#### To do:
Transcribe only part of the material below: the lines from the one containing "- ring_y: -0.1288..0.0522" through the one containing "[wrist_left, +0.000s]", inclusive, exactly as written.

#### Material provided:
+ + + + +

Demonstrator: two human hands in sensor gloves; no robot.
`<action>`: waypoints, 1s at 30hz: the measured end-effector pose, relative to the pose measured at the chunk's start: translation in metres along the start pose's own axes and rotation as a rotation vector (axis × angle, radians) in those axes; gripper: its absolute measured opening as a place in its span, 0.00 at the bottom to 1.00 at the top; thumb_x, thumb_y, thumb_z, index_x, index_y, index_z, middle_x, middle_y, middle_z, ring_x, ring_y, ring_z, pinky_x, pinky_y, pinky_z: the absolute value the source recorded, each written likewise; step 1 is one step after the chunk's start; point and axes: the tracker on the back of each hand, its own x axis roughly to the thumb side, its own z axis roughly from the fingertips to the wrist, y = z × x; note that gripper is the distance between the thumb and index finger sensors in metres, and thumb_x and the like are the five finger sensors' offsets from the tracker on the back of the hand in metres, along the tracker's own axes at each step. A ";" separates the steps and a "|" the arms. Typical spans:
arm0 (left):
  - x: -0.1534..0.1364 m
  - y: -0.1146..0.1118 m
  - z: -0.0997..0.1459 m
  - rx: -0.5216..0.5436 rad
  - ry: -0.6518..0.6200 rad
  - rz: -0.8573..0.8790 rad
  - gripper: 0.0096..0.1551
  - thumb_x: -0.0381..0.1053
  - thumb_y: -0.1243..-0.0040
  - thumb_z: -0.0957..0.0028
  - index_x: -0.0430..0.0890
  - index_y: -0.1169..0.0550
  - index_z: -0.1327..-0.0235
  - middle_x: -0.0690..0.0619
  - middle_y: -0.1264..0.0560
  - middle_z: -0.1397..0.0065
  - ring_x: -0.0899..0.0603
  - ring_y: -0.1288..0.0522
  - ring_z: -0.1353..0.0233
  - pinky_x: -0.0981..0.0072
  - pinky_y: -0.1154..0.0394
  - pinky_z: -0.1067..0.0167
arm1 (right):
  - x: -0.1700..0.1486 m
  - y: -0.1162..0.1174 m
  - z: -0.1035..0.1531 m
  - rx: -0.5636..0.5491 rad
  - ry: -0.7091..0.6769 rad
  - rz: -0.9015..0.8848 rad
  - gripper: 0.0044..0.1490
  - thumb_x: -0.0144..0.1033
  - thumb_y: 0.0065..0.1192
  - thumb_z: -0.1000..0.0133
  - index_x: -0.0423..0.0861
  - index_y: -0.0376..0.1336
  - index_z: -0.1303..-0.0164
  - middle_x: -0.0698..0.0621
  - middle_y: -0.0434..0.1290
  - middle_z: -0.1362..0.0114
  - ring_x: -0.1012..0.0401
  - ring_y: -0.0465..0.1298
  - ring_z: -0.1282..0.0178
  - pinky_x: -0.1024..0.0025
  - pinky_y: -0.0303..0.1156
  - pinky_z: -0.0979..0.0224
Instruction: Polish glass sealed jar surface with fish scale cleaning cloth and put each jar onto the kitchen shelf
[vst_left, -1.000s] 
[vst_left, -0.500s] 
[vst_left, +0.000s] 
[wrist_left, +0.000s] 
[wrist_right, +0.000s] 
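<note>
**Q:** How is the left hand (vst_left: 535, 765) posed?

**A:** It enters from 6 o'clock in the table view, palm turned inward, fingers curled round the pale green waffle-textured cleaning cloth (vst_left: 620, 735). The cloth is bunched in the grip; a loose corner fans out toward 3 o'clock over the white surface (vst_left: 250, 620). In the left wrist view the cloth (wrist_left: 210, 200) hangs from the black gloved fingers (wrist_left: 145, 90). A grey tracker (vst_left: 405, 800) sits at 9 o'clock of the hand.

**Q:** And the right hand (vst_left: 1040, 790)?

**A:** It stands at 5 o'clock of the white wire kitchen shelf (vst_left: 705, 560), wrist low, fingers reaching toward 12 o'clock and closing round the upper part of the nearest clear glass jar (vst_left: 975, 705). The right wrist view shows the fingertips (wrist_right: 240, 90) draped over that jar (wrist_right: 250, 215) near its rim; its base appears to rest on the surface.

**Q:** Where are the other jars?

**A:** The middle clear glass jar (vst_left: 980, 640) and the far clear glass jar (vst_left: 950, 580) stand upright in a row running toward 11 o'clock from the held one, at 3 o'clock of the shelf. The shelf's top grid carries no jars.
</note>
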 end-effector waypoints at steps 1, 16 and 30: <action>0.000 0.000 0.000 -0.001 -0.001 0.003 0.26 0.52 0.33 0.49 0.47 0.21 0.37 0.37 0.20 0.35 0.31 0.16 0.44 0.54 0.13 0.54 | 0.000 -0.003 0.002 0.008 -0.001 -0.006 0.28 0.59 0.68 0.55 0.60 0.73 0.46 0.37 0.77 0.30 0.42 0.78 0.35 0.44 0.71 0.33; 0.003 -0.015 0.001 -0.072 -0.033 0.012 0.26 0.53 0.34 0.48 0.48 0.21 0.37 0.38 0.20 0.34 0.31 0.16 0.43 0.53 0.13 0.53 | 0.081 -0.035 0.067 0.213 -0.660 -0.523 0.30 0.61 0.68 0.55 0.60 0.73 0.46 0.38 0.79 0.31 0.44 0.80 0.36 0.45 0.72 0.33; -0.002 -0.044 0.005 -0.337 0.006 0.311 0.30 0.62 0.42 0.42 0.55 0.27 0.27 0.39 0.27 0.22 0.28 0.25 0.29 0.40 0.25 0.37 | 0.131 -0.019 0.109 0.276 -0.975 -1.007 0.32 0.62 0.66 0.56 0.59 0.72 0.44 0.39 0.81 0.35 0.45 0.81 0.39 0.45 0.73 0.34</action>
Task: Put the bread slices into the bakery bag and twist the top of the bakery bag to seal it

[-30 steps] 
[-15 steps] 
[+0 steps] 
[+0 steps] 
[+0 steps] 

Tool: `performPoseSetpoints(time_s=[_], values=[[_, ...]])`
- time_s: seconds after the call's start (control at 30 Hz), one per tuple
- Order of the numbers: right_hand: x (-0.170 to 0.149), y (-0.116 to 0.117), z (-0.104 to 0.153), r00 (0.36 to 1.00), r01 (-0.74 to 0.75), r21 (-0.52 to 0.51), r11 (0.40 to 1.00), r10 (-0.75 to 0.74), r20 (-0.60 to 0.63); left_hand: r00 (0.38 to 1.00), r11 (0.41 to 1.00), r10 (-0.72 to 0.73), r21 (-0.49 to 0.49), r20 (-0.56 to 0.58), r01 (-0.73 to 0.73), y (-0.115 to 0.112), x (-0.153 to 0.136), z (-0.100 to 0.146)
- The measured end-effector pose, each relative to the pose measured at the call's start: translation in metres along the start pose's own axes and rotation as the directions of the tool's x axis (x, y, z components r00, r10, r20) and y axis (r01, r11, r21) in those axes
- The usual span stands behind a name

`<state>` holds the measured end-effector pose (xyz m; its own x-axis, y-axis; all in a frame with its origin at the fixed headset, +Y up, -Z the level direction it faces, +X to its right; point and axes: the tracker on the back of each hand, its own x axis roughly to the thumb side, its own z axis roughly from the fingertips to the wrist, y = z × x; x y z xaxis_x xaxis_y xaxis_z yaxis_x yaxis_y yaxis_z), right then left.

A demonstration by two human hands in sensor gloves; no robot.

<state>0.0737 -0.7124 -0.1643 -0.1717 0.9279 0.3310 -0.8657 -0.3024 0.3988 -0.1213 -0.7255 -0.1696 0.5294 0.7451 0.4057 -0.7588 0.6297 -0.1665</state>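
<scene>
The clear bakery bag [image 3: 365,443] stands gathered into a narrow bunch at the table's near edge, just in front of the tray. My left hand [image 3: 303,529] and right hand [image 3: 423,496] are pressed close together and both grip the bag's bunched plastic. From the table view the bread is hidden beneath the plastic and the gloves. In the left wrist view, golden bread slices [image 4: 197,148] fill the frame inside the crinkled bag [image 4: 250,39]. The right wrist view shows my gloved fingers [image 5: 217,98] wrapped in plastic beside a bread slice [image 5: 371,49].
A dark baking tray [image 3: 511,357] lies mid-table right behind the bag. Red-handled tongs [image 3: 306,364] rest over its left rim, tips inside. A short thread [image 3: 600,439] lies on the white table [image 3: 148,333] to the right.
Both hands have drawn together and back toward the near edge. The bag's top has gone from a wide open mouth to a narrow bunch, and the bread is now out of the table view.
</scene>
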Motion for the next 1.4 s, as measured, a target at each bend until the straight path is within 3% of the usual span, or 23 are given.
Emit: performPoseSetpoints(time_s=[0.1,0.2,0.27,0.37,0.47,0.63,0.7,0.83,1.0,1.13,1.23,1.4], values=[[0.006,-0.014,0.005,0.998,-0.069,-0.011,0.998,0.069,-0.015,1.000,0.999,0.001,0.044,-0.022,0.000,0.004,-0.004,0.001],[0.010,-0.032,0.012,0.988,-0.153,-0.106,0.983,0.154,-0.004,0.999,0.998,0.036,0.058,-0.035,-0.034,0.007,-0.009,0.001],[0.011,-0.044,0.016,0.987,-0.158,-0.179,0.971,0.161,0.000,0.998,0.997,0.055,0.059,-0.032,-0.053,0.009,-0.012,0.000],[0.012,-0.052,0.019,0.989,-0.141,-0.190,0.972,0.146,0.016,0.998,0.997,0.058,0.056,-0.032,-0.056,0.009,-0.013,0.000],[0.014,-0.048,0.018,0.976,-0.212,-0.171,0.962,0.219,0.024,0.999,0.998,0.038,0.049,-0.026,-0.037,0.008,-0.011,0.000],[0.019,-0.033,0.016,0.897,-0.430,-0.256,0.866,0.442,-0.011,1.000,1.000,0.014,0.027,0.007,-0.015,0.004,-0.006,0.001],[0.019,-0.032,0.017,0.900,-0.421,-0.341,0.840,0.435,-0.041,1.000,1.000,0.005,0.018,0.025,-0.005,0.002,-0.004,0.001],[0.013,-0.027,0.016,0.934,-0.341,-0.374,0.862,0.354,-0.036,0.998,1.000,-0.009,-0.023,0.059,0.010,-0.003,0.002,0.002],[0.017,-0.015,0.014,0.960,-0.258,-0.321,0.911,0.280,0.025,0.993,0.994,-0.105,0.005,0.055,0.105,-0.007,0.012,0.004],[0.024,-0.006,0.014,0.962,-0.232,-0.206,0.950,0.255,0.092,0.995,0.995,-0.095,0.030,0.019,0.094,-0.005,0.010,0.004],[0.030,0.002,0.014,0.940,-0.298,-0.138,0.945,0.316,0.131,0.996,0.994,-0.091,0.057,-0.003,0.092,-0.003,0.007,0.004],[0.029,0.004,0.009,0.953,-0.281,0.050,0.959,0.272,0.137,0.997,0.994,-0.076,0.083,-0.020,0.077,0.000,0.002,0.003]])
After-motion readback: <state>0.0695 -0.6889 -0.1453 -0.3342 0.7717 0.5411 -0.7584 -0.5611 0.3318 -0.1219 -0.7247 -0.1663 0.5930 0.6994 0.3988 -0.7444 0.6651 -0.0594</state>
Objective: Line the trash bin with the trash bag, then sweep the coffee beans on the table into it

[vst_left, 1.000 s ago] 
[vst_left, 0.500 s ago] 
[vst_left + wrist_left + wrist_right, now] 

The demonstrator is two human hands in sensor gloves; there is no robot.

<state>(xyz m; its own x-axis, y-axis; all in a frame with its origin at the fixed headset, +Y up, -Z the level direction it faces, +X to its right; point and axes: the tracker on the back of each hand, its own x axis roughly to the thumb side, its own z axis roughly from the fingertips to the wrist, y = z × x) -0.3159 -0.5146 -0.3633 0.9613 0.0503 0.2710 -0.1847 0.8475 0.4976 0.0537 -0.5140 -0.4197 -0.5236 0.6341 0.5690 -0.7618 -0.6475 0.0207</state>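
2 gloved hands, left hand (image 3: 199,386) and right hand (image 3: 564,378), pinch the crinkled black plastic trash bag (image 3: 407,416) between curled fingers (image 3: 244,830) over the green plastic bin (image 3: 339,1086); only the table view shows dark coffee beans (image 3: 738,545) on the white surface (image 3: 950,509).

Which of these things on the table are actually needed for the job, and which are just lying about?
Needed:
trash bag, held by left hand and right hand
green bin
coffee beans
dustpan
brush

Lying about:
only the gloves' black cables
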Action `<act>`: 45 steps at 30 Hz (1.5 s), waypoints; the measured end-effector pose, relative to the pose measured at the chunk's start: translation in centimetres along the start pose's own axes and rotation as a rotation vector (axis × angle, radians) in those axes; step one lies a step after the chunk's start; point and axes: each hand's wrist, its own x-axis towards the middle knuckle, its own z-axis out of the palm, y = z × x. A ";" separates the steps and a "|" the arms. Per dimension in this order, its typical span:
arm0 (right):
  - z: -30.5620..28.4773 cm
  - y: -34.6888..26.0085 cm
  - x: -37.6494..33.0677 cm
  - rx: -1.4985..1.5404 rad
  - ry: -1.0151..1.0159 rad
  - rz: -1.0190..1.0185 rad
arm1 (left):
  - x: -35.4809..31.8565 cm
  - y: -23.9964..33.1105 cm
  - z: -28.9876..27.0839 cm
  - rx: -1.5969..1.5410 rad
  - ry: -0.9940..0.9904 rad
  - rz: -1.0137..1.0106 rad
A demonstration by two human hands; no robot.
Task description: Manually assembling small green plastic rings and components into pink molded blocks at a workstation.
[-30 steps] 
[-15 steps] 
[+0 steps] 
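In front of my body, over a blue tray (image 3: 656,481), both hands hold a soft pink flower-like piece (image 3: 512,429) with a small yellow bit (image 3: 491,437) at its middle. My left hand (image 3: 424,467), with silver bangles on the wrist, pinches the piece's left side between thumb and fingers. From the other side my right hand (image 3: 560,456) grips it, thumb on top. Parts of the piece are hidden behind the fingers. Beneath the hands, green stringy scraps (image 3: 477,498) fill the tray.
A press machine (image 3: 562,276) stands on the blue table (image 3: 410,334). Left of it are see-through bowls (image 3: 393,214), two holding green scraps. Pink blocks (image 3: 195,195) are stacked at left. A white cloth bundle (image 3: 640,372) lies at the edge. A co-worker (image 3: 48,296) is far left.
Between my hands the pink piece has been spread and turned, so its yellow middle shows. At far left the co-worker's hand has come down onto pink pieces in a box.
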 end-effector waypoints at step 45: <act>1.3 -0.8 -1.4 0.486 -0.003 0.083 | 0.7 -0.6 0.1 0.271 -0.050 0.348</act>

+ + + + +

#### Your response:
  - ring_y: -0.1288..0.0522
  - ring_z: -0.1353..0.0233
  - pinky_x: -0.0981..0.0072
  - pinky_y: -0.1154..0.0394
  - pinky_z: -0.1067..0.0167
arm1 (right):
  - x: -0.1700..0.1486 m
  - y: -0.1162..0.1174 m
  - z: -0.1035..0.1531 m
  - rx: -0.5636..0.5491 rad
  - ry: -0.7091..0.6769 rad
  - rz: -0.9015..0.8848 rad
  - gripper: 0.0044..0.1490
  - thumb_x: -0.0144..0.1033
  - thumb_y: 0.0065..0.1192
  - thumb_z: -0.1000..0.0133
  - index_x: -0.0423..0.0861
  - index_y: -0.0376..0.1336
  - index_z: -0.1303..-0.0164
  - middle_x: -0.0698..0.0621
  - middle_y: -0.0434..0.1290
  - middle_z: -0.1362..0.0114
  - ring_x: -0.1012..0.0401
  - ring_y: -0.0465..0.1298
  - ring_z: -0.1282..0.0178
  - pinky_x: -0.1024..0.0025
  - pinky_y: -0.0303..0.1156
  - pinky_z: -0.0979..0.0224
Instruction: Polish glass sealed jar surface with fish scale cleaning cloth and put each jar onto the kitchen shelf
[vst_left, -1.000s] 
[vst_left, -0.500s] 
[vst_left, +0.000s] 
[wrist_left, +0.000s] 

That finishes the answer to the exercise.